James Pearson

Personal information
- Full name: James Alexander Pearson
- Born: 11 September 1983 (age 42) Bristol, England
- Batting: Left-handed

Domestic team information
- 2001: Gloucestershire Cricket Board
- 2002–2005: Gloucestershire
- 2006: Wiltshire

Career statistics
| Competition | First-class | List A |
| Matches | 8 | 3 |
| Runs scored | 320 | 7 |
| Batting average | 22.85 | 2.33 |
| 100s/50s | 0/3 | 0/0 |
| Top score | 68 | 7 |
| Balls bowled | – | 18 |
| Wickets | – | 1 |
| Bowling average | – | 29.00 |
| 5 wickets in innings | – | 0 |
| 10 wickets in match | – | 0 |
| Best bowling | – | 1/29 |
| Catches/stumpings | 4/– | 1/– |
- Source: Cricinfo, 8 November 2010

= James Pearson (cricketer, born 1983) =

English cricketer

James Alexander Pearson (born 11 September 1983) is an English cricketer. Pearson is a left-handed batsman. He was born in Bristol and for a brief period attended Clifton College.

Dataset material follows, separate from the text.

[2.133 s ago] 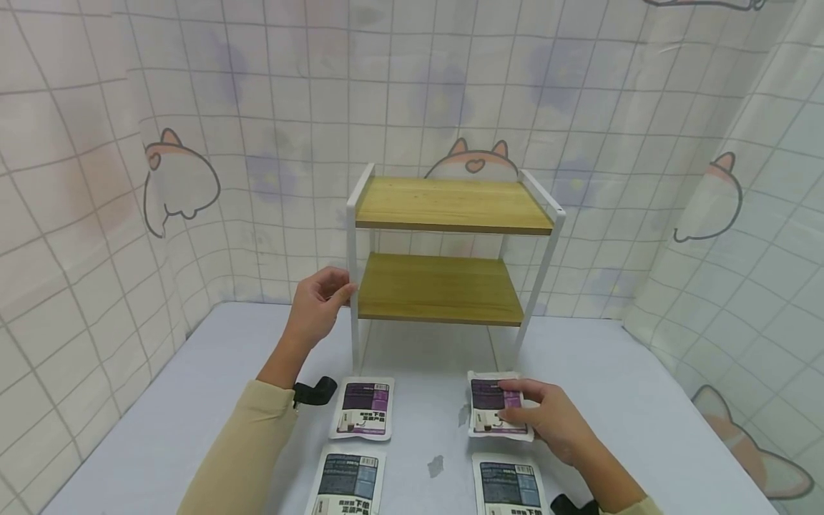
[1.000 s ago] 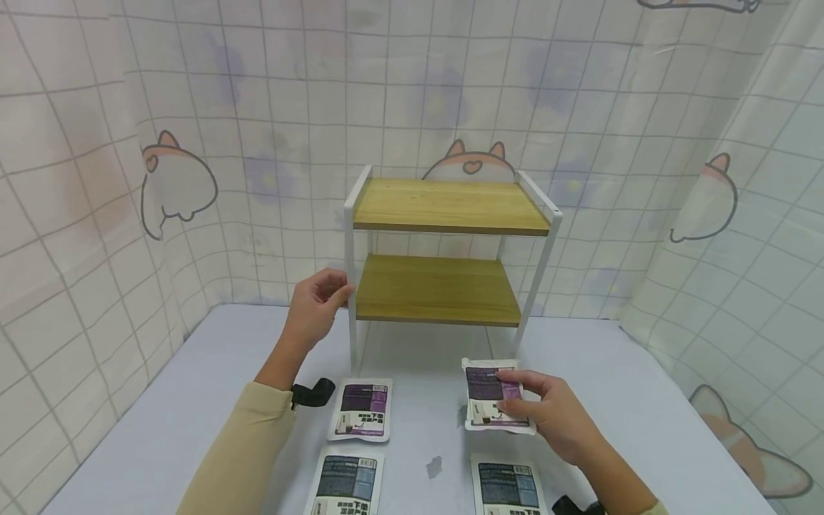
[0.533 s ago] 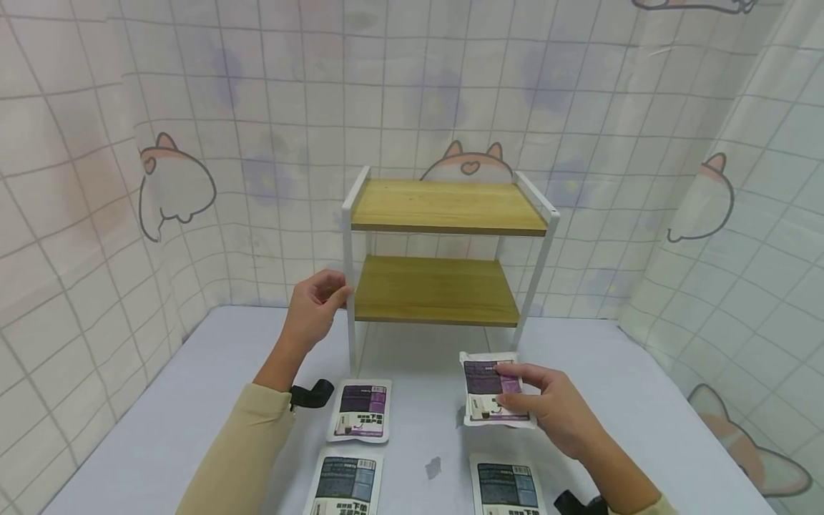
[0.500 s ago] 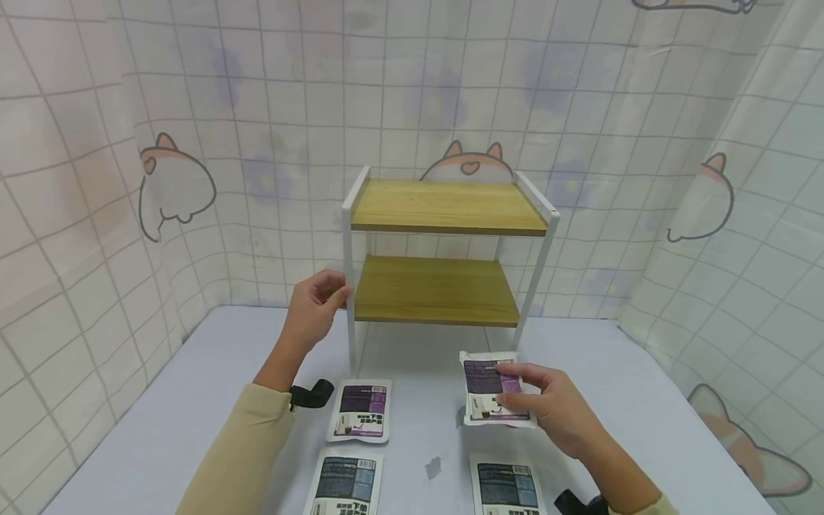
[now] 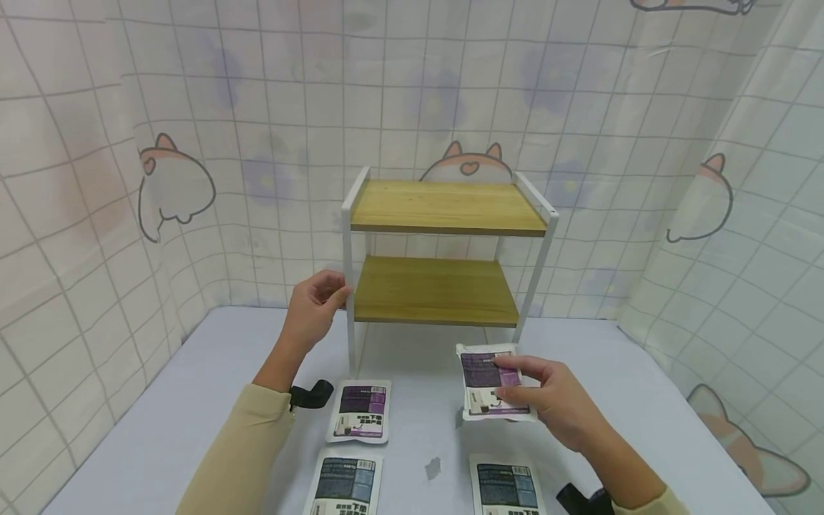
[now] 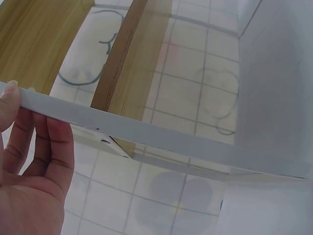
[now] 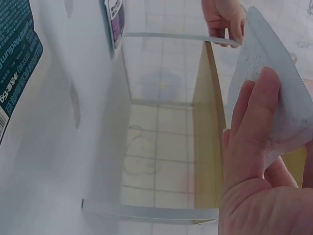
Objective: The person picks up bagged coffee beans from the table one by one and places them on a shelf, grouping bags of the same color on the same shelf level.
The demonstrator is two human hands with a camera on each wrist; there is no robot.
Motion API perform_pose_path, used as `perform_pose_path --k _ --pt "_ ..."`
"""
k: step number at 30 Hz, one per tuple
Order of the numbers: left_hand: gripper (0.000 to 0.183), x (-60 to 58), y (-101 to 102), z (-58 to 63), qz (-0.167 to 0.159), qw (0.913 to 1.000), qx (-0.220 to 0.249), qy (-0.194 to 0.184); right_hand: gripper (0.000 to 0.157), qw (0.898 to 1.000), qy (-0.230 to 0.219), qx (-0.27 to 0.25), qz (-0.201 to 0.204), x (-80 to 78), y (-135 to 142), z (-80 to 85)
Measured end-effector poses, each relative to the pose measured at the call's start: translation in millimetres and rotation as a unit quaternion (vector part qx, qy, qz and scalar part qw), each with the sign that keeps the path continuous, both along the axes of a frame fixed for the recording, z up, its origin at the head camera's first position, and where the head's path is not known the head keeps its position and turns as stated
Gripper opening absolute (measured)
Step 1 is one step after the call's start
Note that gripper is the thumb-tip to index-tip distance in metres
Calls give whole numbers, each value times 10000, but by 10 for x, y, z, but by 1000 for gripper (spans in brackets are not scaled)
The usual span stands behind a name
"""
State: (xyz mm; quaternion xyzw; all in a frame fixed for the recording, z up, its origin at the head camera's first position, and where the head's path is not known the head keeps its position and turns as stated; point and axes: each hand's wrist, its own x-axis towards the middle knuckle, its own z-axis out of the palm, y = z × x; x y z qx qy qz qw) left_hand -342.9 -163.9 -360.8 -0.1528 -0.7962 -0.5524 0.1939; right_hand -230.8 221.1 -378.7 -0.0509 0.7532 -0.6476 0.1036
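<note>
A two-tier shelf with wooden boards and a white frame [image 5: 348,336] stands at the back of the table. My left hand [image 5: 312,304] pinches its left front post; in the left wrist view the thumb lies on one side of the post [image 6: 161,138], the fingers on the other. My right hand [image 5: 560,404] grips a white pouch [image 5: 478,400] with a purple and black label by its right side, above the table and before the shelf's right leg. The right wrist view shows the pouch's plain back [image 7: 288,98] tilted, with fingers spread across it.
A matching purple pouch [image 5: 360,411] lies at the left on the white table [image 5: 161,415]. Nearer lie two dark teal pouches, a left pouch [image 5: 346,481] and a right pouch [image 5: 506,486], both cut off by the view's edge. A grey patch [image 5: 433,468] marks the tabletop between them.
My right hand has lifted the purple pouch off the table and brought it slightly forward, toward the shelf. My left hand keeps its hold on the post.
</note>
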Motion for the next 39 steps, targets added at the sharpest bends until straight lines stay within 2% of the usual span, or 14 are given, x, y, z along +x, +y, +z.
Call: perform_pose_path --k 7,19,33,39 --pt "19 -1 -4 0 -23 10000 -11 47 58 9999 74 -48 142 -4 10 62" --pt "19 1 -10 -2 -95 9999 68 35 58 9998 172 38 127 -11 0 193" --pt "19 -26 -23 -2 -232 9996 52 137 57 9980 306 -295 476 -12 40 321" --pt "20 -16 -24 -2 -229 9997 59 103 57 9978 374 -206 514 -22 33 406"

Pearson represented the Gloucestershire Cricket Board in 2 List A matches. These came against Herefordshire in the 2nd round of the 2001 Cheltenham & Gloucester Trophy and the Yorkshire Cricket Board in the 2nd round of the 2002 Cheltenham & Gloucester Trophy which was played in 2001.

In 2002, Pearson made his first-class debut for Gloucestershire against Northamptonshire in the County Championship. From 2002 to 2005, he represented the county in 8 first-class matches, the last of which came against Bangladesh A. In his 8 first-class matches, he scored 320 runs at a batting average of 22.85, with 3 half centuries and a high score of 68. In the field he took 4 catches. In 2002, he played his only List A match for the county, which was also his last in that format, against West Indies A. In his career total of 3 List A matches, he scored 7 runs at an average of 2.33, with a high score of 7. In the field he took a single catch, while with the ball he took a single wicket at a cost of 29 runs.

In 2006, he played a single Minor Counties Championship match for Wiltshire against Herefordshire.

He has played club cricket for Bristol West Indians Cricket Club.